Exercise goal:
Skipping all images, output the listing word for word.

=== Begin Enclosure ===

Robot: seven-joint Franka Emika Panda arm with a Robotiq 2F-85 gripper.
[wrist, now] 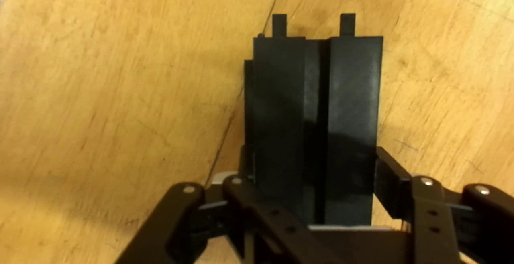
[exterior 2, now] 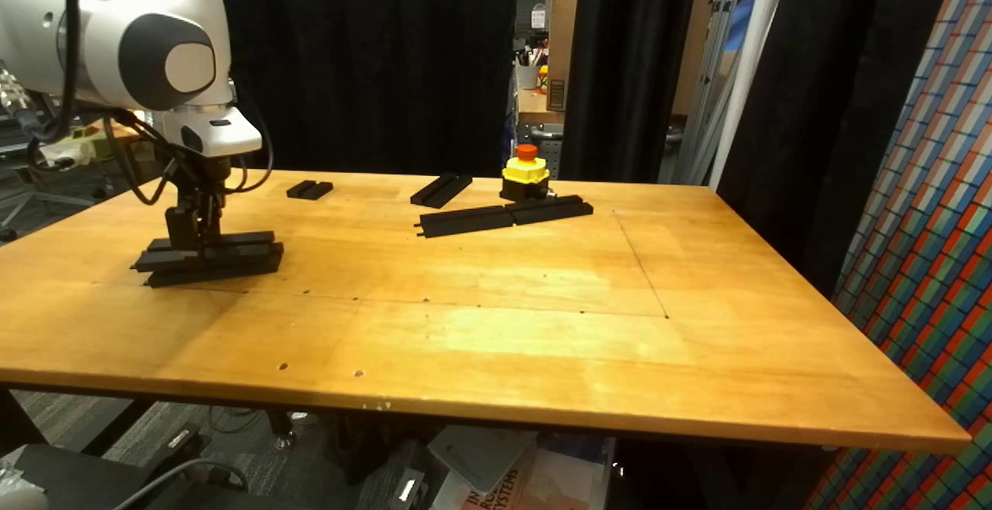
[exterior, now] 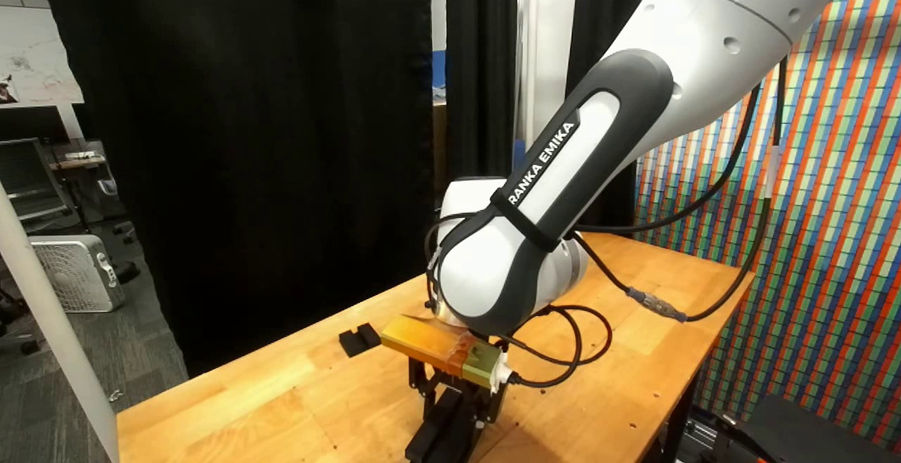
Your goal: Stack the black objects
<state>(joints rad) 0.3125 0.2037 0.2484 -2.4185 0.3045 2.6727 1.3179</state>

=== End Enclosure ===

Expected output:
Robot: seven-joint Franka Emika Panda arm with a Robotiq 2F-85 gripper.
[wrist, now] 
[exterior 2, now] 
[exterior, now] 
Your goal: Stack the black objects
<state>(joints rad) 0.3125 0.2037 0.2484 -2.4185 0.3045 2.6727 1.3179</state>

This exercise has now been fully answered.